COMUNICATO 14 OTTOBRE 2024
I medici ospedalieri dipendenti, che quindi hanno un rapporto esclusivo con il Servizio sanitario nazionale, non possono svolgere attività libero-professionale in intramoenia presso le strutture sanitarie private accreditate. Lo dice la Corte Costituzionale, con la sentenza n. 153 del 2024, depositata il 29 luglio scorso.
Lo ha chiarito la Corte costituzionale dichiarando illegittima una norma della regione Liguria nella parte in cui consentiva, in via transitoria e fino al 2025, alle «strutture private accreditate con il Servizio sanitario regionale, di avvalersi dell’operato di dirigenti sanitari dipendenti dal Servizio sanitario nazionale che abbiano optato per il regime di attività libero professionale intramuraria».
La Corte ha affermato che la previsione di legge impugnata si pone in contrasto con un principio fondamentale in materia di tutela della salute, vincolante per tutte le Regioni.

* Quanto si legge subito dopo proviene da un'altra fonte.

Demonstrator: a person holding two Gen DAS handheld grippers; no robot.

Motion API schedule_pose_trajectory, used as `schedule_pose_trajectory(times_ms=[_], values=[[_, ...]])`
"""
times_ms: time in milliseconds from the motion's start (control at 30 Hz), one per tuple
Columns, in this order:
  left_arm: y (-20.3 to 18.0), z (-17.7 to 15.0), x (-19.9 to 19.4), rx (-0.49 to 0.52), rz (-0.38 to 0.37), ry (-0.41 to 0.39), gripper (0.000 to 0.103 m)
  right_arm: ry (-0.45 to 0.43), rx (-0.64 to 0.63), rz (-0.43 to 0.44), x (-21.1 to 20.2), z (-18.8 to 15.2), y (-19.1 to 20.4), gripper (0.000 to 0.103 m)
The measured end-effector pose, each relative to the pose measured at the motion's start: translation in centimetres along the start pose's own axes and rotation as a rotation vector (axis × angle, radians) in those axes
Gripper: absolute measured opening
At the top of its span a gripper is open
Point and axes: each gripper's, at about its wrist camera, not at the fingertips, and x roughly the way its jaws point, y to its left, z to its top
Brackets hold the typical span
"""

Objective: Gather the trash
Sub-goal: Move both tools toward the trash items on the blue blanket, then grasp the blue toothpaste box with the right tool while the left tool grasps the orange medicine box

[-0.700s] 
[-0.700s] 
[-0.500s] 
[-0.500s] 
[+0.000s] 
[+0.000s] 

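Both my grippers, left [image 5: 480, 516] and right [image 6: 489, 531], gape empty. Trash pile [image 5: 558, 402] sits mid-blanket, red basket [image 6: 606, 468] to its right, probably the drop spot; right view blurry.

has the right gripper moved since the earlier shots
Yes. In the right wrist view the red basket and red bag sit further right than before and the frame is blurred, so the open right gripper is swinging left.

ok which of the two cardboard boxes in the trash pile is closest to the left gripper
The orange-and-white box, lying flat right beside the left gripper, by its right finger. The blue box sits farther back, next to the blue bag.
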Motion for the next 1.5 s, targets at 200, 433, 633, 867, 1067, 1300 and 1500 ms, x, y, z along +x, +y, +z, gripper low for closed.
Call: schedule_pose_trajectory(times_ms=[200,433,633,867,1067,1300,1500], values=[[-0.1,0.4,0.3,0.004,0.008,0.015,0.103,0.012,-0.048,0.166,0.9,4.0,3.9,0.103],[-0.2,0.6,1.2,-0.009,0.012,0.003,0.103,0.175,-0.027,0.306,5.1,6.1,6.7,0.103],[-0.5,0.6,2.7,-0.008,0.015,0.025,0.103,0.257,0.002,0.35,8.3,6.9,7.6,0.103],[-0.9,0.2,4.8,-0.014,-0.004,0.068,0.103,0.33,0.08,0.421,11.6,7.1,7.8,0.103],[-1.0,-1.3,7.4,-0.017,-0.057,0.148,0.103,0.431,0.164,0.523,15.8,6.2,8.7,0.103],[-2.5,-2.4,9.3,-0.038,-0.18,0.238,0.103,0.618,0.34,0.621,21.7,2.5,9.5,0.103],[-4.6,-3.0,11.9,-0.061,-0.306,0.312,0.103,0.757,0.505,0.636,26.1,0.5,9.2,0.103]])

Infatti, anche quando è stata introdotta in via provvisoria, in considerazione della carenza degli spazi disponibili, la possibilità della cosiddetta intramoenia allargata e si è consentito al direttore generale di assumere le specifiche iniziative per reperire fuori dall’azienda spazi sostitutivi, includendovi anche gli studi professionali privati, è stata sempre ribadita l’espressa esclusione delle strutture sanitarie private accreditate.
La finalità del divieto, dice la Consulta, è quella di garantire la massima efficienza e funzionalità operativa al Servizio sanitario pubblico, evitando gli effetti negativi di un contemporaneo esercizio, da parte del medico dipendente, di attività professionale presso strutture accreditate, con il pericolo di incrinamento della funzione ausiliaria della rete sanitaria pubblica, svolto da queste ultime.
Nella pratica, quello che si origina sembra un’ingiustificata discriminazione fra specialisti operanti presso grandi strutture di cura, che non hanno problemi di spazio per l’esercizio dell’attività privata, e quelli, magari neoassunti e senza un proprio studio medico di riferimento, dipendenti da piccoli ospedali, che in questo modo non hanno nemmeno la possibilità di servirsi di strutture esterne già operative, restando costretti a sperare che la propria organizzazione reperisca e gestisca in proprio altri spazi, accollandosi direttamente tutte le spese di gestione e manutenzione.
Il Comunicato Stampa ufficiale della Corte Costituzionale si conclude precisando che hanno avuto esito diverso le censure di incostituzionalità rivolte ad un’altra parte della medesima legge regionale, laddove essa consente in via transitoria e comunque solo fino all’anno 2025, alle aziende, enti e istituti del Servizio sanitario regionale di acquisire dai propri sanitari prestazioni in regime di Alpi al fine di ridurre le liste di attesa e ovviare alla carenza di organico (prestazioni aggiuntive o integrative). La disposizione regionale impugnata è, infatti, in linea con la normativa statale, ad eccezione della parte dichiarata illegittima, e quindi rimane perfettamente valida.
Secondo la Corte, infatti, tale norma conserva “un suo limitato ambito di applicazione, compatibile con la facoltà, accordata alla Regione, di autorizzare, al ricorrere delle condizioni indicate dal legislatore statale, l’acquisto da parte delle aziende sanitarie delle prestazioni aggiuntive dai propri dirigenti sanitari e di disciplinare, nel rispetto dei principi fissati dal legislatore statale, criteri e modalità di svolgimento di tale attività”.